The advantages of taking out a movable mortgage over a consumer loan



In auto financing, one size rarely fits all. You may be thinking that there is only one type of car loan.

In fact, there are several. If you are an ABN holder, a consumer loan – the most common type – may not be the best fit for you and your business.

If you buy a car for more than 50% business use, a loan product called a chattel mortgage may be more beneficial than a standard consumer loan.

1. Defined movable mortgage

A movable mortgage has two parts – the movable property and the mortgage. Movable property is also called a “security”; what is the value of the loan related to. In this situation, your purchase car is the “personal property”. The mortgage is the loan itself, which is the amount of money plus interest owed to your lender.

As a business owner, you can claim depreciation and interest charges on your BAS

2. The initial advantages of a movable hypothec

Chattel mortgages are in the best interests of business people as they can claim any GST paid on the car on their next Statement of Business Activity (BAS). As a business owner, you can also claim depreciation and interest charges on your BAS and, in some cases, the full input tax credit.
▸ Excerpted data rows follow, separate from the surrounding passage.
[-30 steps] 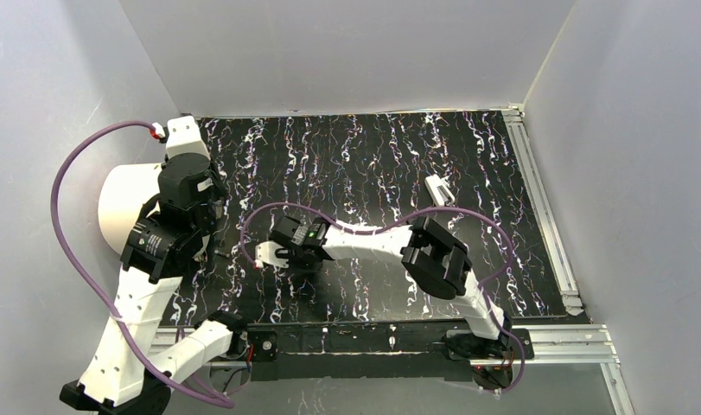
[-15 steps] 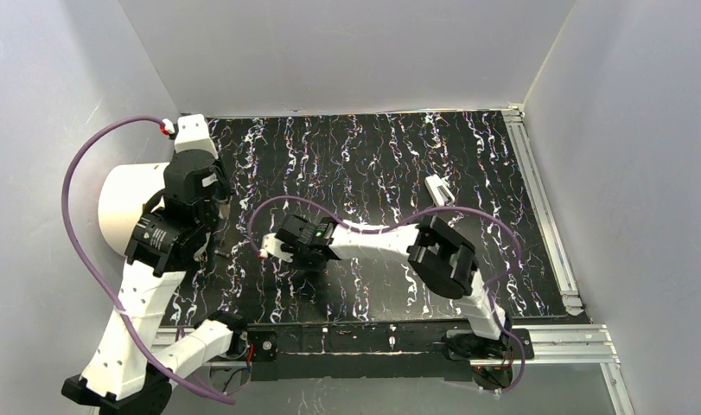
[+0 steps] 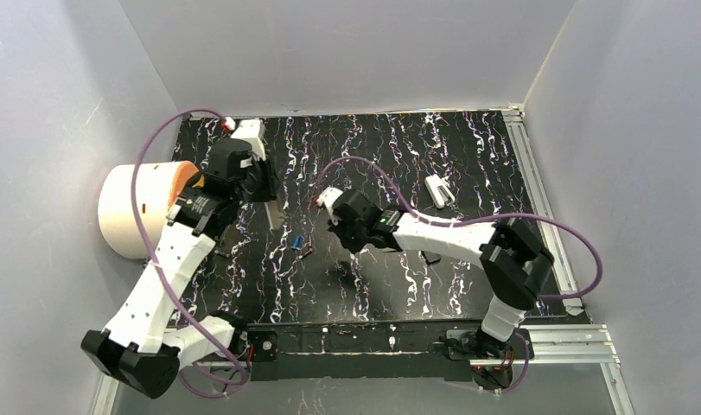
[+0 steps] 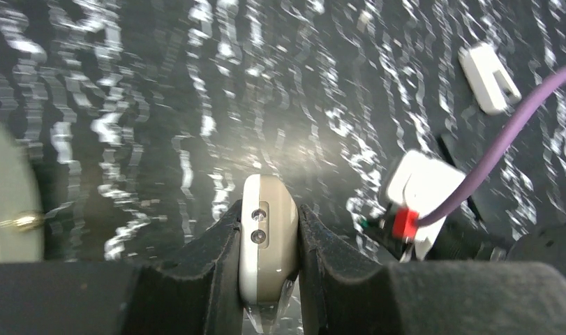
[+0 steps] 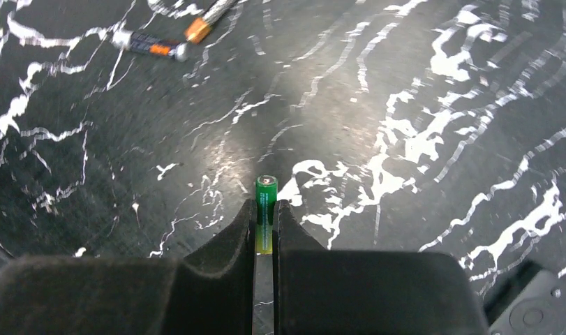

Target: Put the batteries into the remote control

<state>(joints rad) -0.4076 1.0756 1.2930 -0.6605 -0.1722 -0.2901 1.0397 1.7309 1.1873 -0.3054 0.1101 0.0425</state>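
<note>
My left gripper [image 3: 264, 186] is shut on the remote control [image 3: 276, 216], a pale grey-beige bar held above the mat at the left. In the left wrist view the remote [image 4: 268, 230] sits end-on between the pads of my left gripper [image 4: 269, 241], showing two small lenses. My right gripper [image 3: 342, 240] hangs over the mat's middle. In its wrist view the right gripper [image 5: 266, 216] is shut on a green battery [image 5: 266, 199] that pokes out past the fingertips. Two more batteries lie on the mat, one blue [image 3: 297, 243] and one dark [image 3: 308, 252], between the two grippers.
A white two-pronged piece [image 3: 437, 190] lies at the back right of the black marbled mat [image 3: 372, 156]. A small dark object [image 3: 430, 257] rests under the right forearm. A white cylinder [image 3: 126, 216] with an orange top stands off the mat's left edge. Metal rails [image 3: 541, 207] border the right side.
The right gripper has closed on the green battery and moved right, uncovering the two loose batteries. The left arm has swung back and right with the remote.
</note>
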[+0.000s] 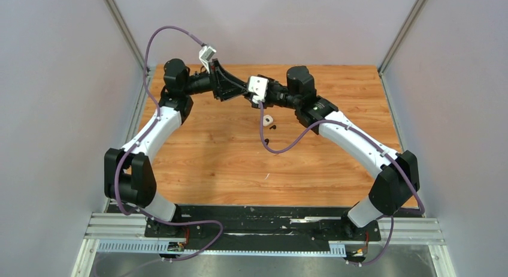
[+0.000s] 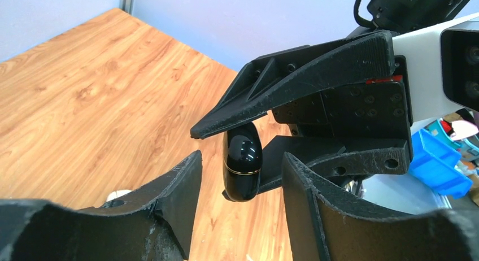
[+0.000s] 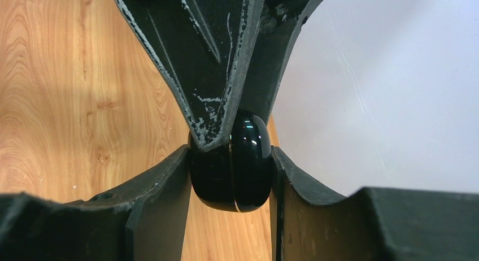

Since a chattel mortgage is a type of secured loan, mortgage interest rates are generally lower than unsecured consumer loans.

3. More flexibility

Businesses can tailor their mortgages to individual needs. For example, if you need to secure your cash flow, you can opt for 100% financing plus extras such as insurance so that your initial down payment is zero. You can also post a deposit or exchange your old vehicle.

You can also structure the loan with a residual or “balloon” payment at the end of the loan. You can set the loan term from 12 to 60 months or even longer (in some cases).

4. What you should know

Unlike consumer loans, mortgages do not fall under the regulatory framework of the National Consumer Credit Protection Act (NCCPA). The NCCPA requires approved credit providers to perform strict credit checks and ensure other consumer guarantees when reviewing loan approvals.

They should also provide information about fees, charges and other information about the loan in advance. It is bad business practice to hide information from potential customers. However, we invite you to note the exemption of movable hypothecs from the regulation.